Data –
----------------

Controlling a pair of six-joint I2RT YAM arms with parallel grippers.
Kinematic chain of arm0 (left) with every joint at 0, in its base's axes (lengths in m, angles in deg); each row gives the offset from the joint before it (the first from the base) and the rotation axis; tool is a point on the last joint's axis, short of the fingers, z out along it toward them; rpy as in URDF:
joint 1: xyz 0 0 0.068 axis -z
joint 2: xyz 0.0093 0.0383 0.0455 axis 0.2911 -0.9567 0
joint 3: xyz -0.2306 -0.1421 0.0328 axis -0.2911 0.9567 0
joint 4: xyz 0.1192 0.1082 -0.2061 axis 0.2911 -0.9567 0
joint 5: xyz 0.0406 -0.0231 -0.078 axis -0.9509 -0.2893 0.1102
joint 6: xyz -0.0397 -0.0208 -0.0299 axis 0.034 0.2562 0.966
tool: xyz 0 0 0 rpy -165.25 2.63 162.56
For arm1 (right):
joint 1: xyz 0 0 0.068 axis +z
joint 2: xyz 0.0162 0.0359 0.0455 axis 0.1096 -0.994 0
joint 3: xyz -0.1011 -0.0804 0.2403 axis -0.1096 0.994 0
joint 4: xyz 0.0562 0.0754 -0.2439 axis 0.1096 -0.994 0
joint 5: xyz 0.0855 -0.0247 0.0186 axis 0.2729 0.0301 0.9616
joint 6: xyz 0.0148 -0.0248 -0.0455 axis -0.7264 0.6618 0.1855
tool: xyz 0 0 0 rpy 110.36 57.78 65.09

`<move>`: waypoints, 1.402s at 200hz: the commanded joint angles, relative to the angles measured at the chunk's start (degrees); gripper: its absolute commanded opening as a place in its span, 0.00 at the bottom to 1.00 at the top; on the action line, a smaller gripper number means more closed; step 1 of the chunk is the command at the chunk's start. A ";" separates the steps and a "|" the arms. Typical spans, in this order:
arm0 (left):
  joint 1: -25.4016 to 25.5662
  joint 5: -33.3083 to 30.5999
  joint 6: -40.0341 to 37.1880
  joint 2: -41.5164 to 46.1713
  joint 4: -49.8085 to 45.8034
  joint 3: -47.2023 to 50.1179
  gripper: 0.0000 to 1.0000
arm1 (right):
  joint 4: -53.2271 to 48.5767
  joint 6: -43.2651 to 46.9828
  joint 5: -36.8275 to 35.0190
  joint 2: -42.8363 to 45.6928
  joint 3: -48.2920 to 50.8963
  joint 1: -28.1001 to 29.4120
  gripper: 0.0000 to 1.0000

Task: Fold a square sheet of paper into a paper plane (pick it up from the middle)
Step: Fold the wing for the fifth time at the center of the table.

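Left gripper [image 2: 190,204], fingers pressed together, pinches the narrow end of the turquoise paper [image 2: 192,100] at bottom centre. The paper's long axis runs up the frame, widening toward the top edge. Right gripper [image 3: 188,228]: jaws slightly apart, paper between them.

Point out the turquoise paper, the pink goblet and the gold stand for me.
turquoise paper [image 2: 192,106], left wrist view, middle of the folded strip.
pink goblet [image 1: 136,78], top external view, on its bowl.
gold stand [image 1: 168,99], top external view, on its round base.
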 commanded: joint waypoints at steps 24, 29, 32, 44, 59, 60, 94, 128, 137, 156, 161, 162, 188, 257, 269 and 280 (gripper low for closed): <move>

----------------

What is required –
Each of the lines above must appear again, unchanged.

Expected output –
Controlling a pair of six-joint I2RT YAM arms with parallel grippers.
Kinematic chain of arm0 (left) with every joint at 0, in its base's axes (lengths in m, angles in deg); each row gives the offset from the joint before it (the first from the base) and the rotation axis; tool is a point on the last joint's axis, short of the fingers, z out along it toward them; rpy as in URDF:
joint 1: xyz 0 0 0.068 axis -z
joint 2: xyz 0.0093 0.0383 0.0455 axis 0.2911 -0.9567 0
joint 3: xyz -0.2306 -0.1421 0.0328 axis -0.2911 0.9567 0
joint 4: xyz 0.1192 0.1082 -0.2061 axis 0.2911 -0.9567 0
joint 5: xyz 0.0406 -0.0231 -0.078 axis -0.9509 -0.2893 0.1102
joint 6: xyz -0.0397 -0.0208 -0.0299 axis 0.034 0.2562 0.966
tool: xyz 0 0 0 rpy -165.25 2.63 162.56
For arm1 (right):
joint 1: xyz 0 0 0.068 axis +z
joint 2: xyz 0.0162 0.0359 0.0455 axis 0.1096 -0.994 0
joint 3: xyz -0.1011 -0.0804 0.2403 axis -0.1096 0.994 0
joint 4: xyz 0.0562 0.0754 -0.2439 axis 0.1096 -0.994 0
joint 5: xyz 0.0855 -0.0247 0.0186 axis 0.2729 0.0301 0.9616
joint 6: xyz 0.0148 -0.0248 -0.0455 axis -0.7264 0.6618 0.1855
tool: xyz 0 0 0 rpy 110.36 57.78 65.09

`<move>`: waypoints, 1.402s at 200hz: the commanded joint angles, relative to the angles measured at the chunk's start (degrees); gripper: its absolute commanded opening as a place in its span, 0.00 at the bottom to 1.00 at the top; on the action line, a smaller gripper number means more closed; step 1 of the chunk is the command at the chunk's start. A ";" separates the steps and a "|" the arms. Typical spans, in this order:
arm0 (left):
  joint 1: -25.4016 to 25.5662
  joint 5: -33.3083 to 30.5999
  joint 6: -40.0341 to 37.1880
  joint 2: -41.5164 to 46.1713
  joint 4: -49.8085 to 45.8034
  joint 3: -47.2023 to 50.1179
  gripper: 0.0000 to 1.0000
arm1 (right):
  joint 4: -53.2271 to 48.5767
  joint 6: -43.2651 to 46.9828
  joint 5: -36.8275 to 35.0190
  joint 2: -42.8363 to 45.6928
  joint 3: -48.2920 to 50.8963
  joint 1: -28.1001 to 29.4120
  gripper: 0.0000 to 1.0000

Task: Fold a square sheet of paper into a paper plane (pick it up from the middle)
Step: Fold the wing for the fifth time at the center of the table.

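Left gripper [image 2: 190,204], fingers pressed together, pinches the narrow end of the turquoise paper [image 2: 192,100] at bottom centre. The paper's long axis runs up the frame, widening toward the top edge. Right gripper [image 3: 188,228]: jaws slightly apart, paper between them.

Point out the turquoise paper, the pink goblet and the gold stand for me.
turquoise paper [image 2: 192,106], left wrist view, middle of the folded strip.
pink goblet [image 1: 136,78], top external view, on its bowl.
gold stand [image 1: 168,99], top external view, on its round base.
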 commanded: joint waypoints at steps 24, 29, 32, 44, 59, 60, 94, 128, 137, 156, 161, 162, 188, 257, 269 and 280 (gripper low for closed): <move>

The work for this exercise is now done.